Task to carry out:
Each entry that follows should be retyped in full and exactly.

------------------------------------------------

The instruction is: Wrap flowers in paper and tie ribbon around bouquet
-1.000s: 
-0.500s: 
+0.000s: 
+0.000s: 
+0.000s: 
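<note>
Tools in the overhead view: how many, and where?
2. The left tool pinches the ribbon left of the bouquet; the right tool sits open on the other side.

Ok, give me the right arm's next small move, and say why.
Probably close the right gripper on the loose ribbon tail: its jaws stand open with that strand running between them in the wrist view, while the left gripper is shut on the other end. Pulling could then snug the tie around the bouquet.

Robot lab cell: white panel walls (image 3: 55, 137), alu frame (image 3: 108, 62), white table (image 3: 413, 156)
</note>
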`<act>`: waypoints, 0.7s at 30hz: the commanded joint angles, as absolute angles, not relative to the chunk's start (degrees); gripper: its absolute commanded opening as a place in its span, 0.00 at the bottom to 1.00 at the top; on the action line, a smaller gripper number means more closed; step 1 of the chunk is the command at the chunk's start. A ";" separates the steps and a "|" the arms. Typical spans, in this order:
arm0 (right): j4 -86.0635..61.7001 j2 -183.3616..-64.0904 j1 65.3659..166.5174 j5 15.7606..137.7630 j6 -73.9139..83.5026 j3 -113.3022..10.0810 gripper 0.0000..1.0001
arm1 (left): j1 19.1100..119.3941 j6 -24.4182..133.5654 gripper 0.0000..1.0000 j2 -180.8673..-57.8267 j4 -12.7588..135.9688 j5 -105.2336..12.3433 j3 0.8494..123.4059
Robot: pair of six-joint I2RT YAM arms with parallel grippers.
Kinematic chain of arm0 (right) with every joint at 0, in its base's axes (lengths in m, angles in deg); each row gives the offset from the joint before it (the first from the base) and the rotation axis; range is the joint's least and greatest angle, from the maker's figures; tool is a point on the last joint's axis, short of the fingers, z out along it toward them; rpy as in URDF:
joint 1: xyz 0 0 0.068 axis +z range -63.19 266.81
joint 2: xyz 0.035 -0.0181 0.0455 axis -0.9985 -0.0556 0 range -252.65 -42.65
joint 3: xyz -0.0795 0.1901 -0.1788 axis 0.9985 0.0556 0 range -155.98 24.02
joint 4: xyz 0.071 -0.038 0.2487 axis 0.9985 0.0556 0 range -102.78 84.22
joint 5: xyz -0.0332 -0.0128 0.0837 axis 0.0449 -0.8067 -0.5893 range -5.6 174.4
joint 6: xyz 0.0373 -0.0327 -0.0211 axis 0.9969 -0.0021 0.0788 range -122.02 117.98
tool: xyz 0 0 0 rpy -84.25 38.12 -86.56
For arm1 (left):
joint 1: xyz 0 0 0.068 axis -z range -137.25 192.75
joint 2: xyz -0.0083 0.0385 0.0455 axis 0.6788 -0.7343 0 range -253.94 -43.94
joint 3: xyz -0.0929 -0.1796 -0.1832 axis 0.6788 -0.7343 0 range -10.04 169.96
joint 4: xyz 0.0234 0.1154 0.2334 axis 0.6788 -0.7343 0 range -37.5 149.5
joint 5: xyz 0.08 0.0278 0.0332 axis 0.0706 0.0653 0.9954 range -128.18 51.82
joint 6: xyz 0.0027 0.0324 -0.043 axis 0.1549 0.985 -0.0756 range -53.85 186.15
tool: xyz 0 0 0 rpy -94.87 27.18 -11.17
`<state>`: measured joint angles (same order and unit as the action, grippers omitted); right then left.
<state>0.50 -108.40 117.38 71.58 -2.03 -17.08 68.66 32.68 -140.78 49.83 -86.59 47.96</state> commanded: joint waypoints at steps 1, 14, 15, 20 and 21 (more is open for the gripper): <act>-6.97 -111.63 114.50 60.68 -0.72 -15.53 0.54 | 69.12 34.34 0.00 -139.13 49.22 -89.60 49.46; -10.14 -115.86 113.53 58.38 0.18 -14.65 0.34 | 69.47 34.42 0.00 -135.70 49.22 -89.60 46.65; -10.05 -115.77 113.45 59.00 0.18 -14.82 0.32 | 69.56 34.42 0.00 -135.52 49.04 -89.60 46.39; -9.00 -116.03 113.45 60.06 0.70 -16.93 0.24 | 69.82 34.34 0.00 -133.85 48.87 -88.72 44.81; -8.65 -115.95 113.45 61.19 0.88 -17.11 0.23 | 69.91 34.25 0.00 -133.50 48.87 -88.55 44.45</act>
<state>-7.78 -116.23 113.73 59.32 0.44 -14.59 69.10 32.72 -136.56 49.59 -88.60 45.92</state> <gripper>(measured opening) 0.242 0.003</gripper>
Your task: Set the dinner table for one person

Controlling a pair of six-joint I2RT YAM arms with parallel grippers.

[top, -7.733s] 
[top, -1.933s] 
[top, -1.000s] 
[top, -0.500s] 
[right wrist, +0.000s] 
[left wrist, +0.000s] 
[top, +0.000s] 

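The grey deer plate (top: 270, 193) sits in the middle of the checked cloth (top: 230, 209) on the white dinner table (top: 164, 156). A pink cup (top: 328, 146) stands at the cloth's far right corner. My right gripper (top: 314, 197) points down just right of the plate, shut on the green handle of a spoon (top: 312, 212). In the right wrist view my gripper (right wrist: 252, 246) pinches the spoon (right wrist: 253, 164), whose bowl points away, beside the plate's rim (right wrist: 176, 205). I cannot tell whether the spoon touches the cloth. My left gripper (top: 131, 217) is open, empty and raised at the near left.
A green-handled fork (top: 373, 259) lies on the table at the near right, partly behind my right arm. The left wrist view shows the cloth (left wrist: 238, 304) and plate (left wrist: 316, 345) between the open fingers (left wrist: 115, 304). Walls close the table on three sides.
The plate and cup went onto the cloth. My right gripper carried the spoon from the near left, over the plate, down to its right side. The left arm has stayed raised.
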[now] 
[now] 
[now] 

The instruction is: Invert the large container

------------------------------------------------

Reply to the exercise:
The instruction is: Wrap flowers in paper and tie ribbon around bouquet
-1.000s: 
-0.500s: 
+0.000s: 
+0.000s: 
+0.000s: 
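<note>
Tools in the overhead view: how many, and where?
2. The left tool pinches the ribbon left of the bouquet; the right tool sits open on the other side.

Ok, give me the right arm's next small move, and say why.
Probably close the right gripper on the loose ribbon tail: its jaws stand open with that strand running between them in the wrist view, while the left gripper is shut on the other end. Pulling could then snug the tie around the bouquet.

Robot lab cell: white panel walls (image 3: 55, 137), alu frame (image 3: 108, 62), white table (image 3: 413, 156)
</note>
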`<act>`: waypoints, 0.7s at 30hz: the commanded joint angles, as absolute angles, not relative to the chunk's start (degrees); gripper: its absolute commanded opening as a place in its span, 0.00 at the bottom to 1.00 at the top; on the action line, a smaller gripper number means more closed; step 1 of the chunk is the command at the chunk's start. A ";" separates the steps and a "|" the arms. Typical spans, in this order:
arm0 (right): j4 -86.0635..61.7001 j2 -183.3616..-64.0904 j1 65.3659..166.5174 j5 15.7606..137.7630 j6 -73.9139..83.5026 j3 -113.3022..10.0810 gripper 0.0000..1.0001
arm1 (left): j1 19.1100..119.3941 j6 -24.4182..133.5654 gripper 0.0000..1.0000 j2 -180.8673..-57.8267 j4 -12.7588..135.9688 j5 -105.2336..12.3433 j3 0.8494..123.4059
Robot: pair of six-joint I2RT YAM arms with parallel grippers.
Kinematic chain of arm0 (right) with every joint at 0, in its base's axes (lengths in m, angles in deg); each row gives the offset from the joint before it (the first from the base) and the rotation axis; range is the joint's least and greatest angle, from the maker's figures; tool is a point on the last joint's axis, short of the fingers, z out along it toward them; rpy as in URDF:
joint 1: xyz 0 0 0.068 axis +z range -63.19 266.81
joint 2: xyz 0.035 -0.0181 0.0455 axis -0.9985 -0.0556 0 range -252.65 -42.65
joint 3: xyz -0.0795 0.1901 -0.1788 axis 0.9985 0.0556 0 range -155.98 24.02
joint 4: xyz 0.071 -0.038 0.2487 axis 0.9985 0.0556 0 range -102.78 84.22
joint 5: xyz -0.0332 -0.0128 0.0837 axis 0.0449 -0.8067 -0.5893 range -5.6 174.4
joint 6: xyz 0.0373 -0.0327 -0.0211 axis 0.9969 -0.0021 0.0788 range -122.02 117.98
tool: xyz 0 0 0 rpy -84.25 38.12 -86.56
For arm1 (left):
joint 1: xyz 0 0 0.068 axis -z range -137.25 192.75
joint 2: xyz -0.0083 0.0385 0.0455 axis 0.6788 -0.7343 0 range -253.94 -43.94
joint 3: xyz -0.0929 -0.1796 -0.1832 axis 0.6788 -0.7343 0 range -10.04 169.96
joint 4: xyz 0.0234 0.1154 0.2334 axis 0.6788 -0.7343 0 range -37.5 149.5
joint 5: xyz 0.08 0.0278 0.0332 axis 0.0706 0.0653 0.9954 range -128.18 51.82
joint 6: xyz 0.0027 0.0324 -0.043 axis 0.1549 0.985 -0.0756 range -53.85 186.15
tool: xyz 0 0 0 rpy -94.87 27.18 -11.17
`<state>`: measured joint angles (same order and unit as the action, grippers omitted); right then left.
<state>0.50 -108.40 117.38 71.58 -2.03 -17.08 68.66 32.68 -140.78 49.83 -86.59 47.96</state> commanded: joint waypoints at steps 1, 14, 15, 20 and 21 (more is open for the gripper): <act>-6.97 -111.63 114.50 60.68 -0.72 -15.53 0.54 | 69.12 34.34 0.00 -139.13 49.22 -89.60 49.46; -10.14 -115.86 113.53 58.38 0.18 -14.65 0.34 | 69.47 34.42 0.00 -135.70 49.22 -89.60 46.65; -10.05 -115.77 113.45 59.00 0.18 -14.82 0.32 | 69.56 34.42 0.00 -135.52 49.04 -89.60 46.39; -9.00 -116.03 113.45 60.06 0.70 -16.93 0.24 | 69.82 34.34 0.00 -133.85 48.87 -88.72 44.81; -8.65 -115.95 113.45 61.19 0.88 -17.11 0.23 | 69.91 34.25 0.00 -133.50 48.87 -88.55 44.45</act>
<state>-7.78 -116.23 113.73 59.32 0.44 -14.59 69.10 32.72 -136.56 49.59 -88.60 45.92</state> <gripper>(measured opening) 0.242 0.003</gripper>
Your task: Set the dinner table for one person

Controlling a pair of six-joint I2RT YAM arms with parallel grippers.

[top, -7.733s] 
[top, -1.933s] 
[top, -1.000s] 
[top, -0.500s] 
[right wrist, +0.000s] 
[left wrist, +0.000s] 
[top, +0.000s] 

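The grey deer plate (top: 270, 193) sits in the middle of the checked cloth (top: 230, 209) on the white dinner table (top: 164, 156). A pink cup (top: 328, 146) stands at the cloth's far right corner. My right gripper (top: 314, 197) points down just right of the plate, shut on the green handle of a spoon (top: 312, 212). In the right wrist view my gripper (right wrist: 252, 246) pinches the spoon (right wrist: 253, 164), whose bowl points away, beside the plate's rim (right wrist: 176, 205). I cannot tell whether the spoon touches the cloth. My left gripper (top: 131, 217) is open, empty and raised at the near left.
A green-handled fork (top: 373, 259) lies on the table at the near right, partly behind my right arm. The left wrist view shows the cloth (left wrist: 238, 304) and plate (left wrist: 316, 345) between the open fingers (left wrist: 115, 304). Walls close the table on three sides.
The plate and cup went onto the cloth. My right gripper carried the spoon from the near left, over the plate, down to its right side. The left arm has stayed raised.
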[now] 
[now] 
[now] 

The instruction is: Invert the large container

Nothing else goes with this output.